When there is no assumed temporary emigration or immigration out of a study area, what are the advantages of the Robust design v an open JS model (say POPAN) when estimating abundance ? The obvious one is that the Roubst design produces estimates of abundance in the first and last primary periods that would otherwise not be reliable in POPAN (assuming time-varying recruitment and survival). Are there any other ?

I've been running some simulations, generating data under a Robust design (primary and secondary varying detection probability - survival and recruitment varying between primary periods - I realize my description is very cursory here) in R and analyzing the data using RMark. Generally, I've found that POPAN estimates of abundance (in primary periods 2. . . k-1) are more unbiased and more precise when pooling the primary period data compared to Robust design estimate of abundance. This is especially case when the detection probabilities are small (0.02 - 0.1).

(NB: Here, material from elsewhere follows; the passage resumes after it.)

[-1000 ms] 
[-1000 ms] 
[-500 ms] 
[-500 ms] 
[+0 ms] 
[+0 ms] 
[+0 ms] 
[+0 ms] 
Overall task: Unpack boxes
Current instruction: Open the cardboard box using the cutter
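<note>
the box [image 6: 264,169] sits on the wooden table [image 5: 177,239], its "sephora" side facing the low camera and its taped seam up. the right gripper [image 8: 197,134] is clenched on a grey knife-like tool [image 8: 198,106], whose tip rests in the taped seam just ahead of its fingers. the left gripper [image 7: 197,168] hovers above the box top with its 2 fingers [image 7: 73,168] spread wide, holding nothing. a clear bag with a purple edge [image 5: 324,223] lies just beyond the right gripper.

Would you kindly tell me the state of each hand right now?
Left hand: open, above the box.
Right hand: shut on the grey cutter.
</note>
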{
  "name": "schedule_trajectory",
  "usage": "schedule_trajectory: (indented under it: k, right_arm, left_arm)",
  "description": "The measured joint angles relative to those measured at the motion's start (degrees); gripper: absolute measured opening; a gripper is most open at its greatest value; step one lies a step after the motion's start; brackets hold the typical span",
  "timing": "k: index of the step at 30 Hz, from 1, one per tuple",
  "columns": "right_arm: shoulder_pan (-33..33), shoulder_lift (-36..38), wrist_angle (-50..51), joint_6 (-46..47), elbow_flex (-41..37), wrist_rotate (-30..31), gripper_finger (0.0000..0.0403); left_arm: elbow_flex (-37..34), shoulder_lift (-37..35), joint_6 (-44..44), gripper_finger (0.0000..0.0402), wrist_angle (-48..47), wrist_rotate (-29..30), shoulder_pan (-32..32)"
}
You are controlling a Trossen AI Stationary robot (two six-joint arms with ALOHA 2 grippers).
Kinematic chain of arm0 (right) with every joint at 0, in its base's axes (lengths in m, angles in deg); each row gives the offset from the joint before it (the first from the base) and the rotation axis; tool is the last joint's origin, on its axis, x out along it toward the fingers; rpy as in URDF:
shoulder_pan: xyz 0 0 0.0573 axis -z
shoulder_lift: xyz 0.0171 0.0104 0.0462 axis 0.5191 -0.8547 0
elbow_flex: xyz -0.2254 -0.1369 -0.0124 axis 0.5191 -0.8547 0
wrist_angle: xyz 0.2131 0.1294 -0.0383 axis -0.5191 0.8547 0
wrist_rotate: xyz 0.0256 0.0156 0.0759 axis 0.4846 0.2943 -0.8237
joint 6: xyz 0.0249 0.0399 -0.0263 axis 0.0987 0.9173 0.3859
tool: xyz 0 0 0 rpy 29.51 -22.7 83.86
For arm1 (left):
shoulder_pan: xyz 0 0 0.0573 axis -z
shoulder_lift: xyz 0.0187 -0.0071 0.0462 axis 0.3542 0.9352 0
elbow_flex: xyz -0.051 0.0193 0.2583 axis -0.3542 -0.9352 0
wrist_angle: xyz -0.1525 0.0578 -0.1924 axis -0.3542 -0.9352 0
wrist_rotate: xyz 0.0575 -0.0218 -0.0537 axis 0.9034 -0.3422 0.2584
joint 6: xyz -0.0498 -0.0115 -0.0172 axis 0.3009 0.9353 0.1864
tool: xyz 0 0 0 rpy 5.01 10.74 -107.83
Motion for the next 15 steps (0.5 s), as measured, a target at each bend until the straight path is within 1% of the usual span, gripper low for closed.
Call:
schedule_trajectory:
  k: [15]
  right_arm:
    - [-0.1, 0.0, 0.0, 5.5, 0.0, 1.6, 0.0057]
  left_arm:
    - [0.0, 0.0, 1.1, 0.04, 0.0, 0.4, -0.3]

Does this all sound reasonable ? Are there any papers comparing the performance of the Robust Design v. open JS models ? Part of my confusion is that there seems to be a lot of literature out there in strong support of the Robust design versus other open JS approaches. I can see this being the case if there is perhaps temporary movement in and out of the study area, the sampling area is excluding the home range of some animals, etc., but otherwise I've yet to realize the advantages of the robust design when estimating abundance. When animals that are alive and observable, and always observable, are you better off with a POPAN like approach conducting Schnabel estimates on the first and last primary periods ?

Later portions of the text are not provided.